__TASK BRIEF__: Please give all of the data again, character for character, and drop the pictures.

********************

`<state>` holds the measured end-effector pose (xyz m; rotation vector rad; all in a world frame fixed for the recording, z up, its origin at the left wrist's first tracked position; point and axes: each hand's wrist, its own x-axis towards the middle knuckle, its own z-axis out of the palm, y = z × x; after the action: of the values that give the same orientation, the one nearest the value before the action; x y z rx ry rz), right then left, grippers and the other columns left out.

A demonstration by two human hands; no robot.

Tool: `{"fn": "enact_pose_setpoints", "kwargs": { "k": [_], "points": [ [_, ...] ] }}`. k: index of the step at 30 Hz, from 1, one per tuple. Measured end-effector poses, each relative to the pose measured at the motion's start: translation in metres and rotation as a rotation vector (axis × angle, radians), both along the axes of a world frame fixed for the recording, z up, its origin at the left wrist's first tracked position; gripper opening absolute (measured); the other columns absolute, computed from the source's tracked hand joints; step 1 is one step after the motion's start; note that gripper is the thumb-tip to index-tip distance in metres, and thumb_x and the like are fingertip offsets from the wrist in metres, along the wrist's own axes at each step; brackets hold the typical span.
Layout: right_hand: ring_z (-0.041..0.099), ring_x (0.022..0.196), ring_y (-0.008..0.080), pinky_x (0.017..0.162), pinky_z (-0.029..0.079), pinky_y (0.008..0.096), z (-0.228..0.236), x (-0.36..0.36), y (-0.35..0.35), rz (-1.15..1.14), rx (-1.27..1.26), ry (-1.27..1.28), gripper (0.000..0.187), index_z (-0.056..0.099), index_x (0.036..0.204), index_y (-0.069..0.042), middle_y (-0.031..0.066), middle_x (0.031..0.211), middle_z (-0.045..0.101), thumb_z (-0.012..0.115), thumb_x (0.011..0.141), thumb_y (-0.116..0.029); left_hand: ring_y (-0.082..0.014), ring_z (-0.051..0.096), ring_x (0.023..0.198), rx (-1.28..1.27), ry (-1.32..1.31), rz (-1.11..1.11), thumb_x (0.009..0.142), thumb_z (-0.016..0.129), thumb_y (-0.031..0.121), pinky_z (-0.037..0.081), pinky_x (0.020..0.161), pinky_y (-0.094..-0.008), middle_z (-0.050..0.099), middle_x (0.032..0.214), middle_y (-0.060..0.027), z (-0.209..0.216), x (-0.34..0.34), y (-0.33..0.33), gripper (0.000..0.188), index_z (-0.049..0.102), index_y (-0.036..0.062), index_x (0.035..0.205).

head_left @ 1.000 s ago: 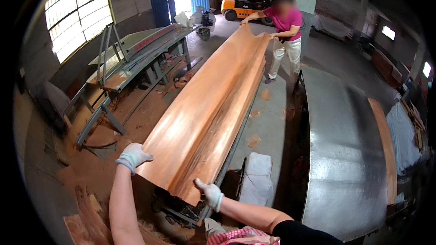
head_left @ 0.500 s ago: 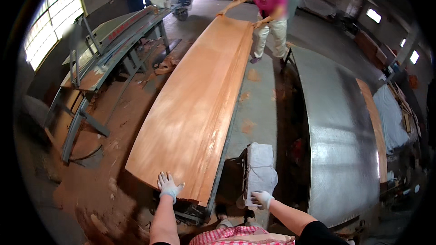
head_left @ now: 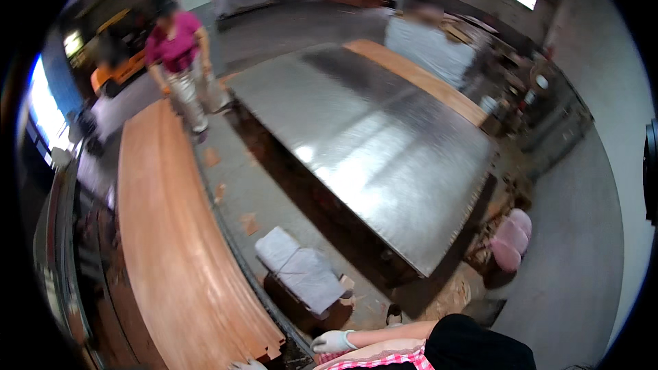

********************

__RESULT OF THIS EXERCISE__:
`<state>` holds the measured end-effector pose (xyz m; rotation vector rad; all in a world frame fixed for the recording, z up, its origin at the left wrist's first tracked position; point and axes: each hand's wrist, its own x-axis towards the middle knuckle, its own z-axis out of the palm, y = z × x; after the action: of the values that give the same orientation, the one nearest the value before the action; x y z rx ry rz), right then left, grippers and the other columns left out.

A demonstration by two human hands; no robot.

Tool: `{"fn": "enact_pose_setpoints", "kwargs": { "k": [_], "points": [ [_, ...] ] }}`. k: index of the step at 30 Hz, from 1, one per tuple. Measured end-effector poses, each relative to the pose measured at the motion's start: translation in metres and rotation as a rotation vector (axis × angle, radians), both along the axes of a world frame fixed for the recording, z up, its origin at the left wrist's first tracked position; gripper opening absolute (measured); the other columns absolute, computed from the source's tracked hand joints; step 1 is one step after the motion's start; note that gripper is the thumb-tip to index-tip distance in metres, and thumb_x and the like are fingertip offsets from the wrist in metres, along the wrist's own axes at each step; brackets hold the typical span.
Layout: right_hand: ring_z (-0.041..0.099), ring_x (0.022..0.196), ring_y (-0.008..0.080), pinky_x (0.017..0.162), pinky_z (-0.029..0.079), pinky_y (0.008..0.096), z (-0.228..0.236), x (-0.36..0.36), y (-0.35..0.35), rz (-1.15..1.14), rx (-1.27..1.26), ry (-1.27..1.28), gripper (0.000..0.187), index_z (-0.056..0.099), index_x (0.036..0.204), index_y (-0.069..0.042), middle_y (-0.031..0.066), middle_x (0.031..0.211), middle_z (-0.045..0.101), thumb_z (-0.012..0.115), thumb_x (0.011..0.141), thumb_y (-0.116..0.029); left_hand: ring_y (-0.082..0.014), ring_z (-0.051..0.096), ring_x (0.023..0.198), rx (-1.28..1.27), ry (-1.32..1.31), rz (-1.11..1.11), thumb_x (0.009..0.142), thumb_z (-0.016..0.129), thumb_y (-0.031..0.121), pinky_z (-0.037..0.081), pinky_x (0.020..0.161), pinky_y (-0.094..-0.008), middle_z (-0.050..0.099), middle_x (0.032..0.214), middle_y (-0.060..0.027), z (-0.209..0.216), x (-0.34..0.34), y (-0.33..0.33), gripper (0.000..0.188), index_z (-0.049..0.102), index_y (-0.036..0.062), index_x (0.035..0.205).

head_left @ 1.000 s ago: 
head_left @ 0.500 s ago: 
head_left @ now: 

For this exercise, nothing more is required.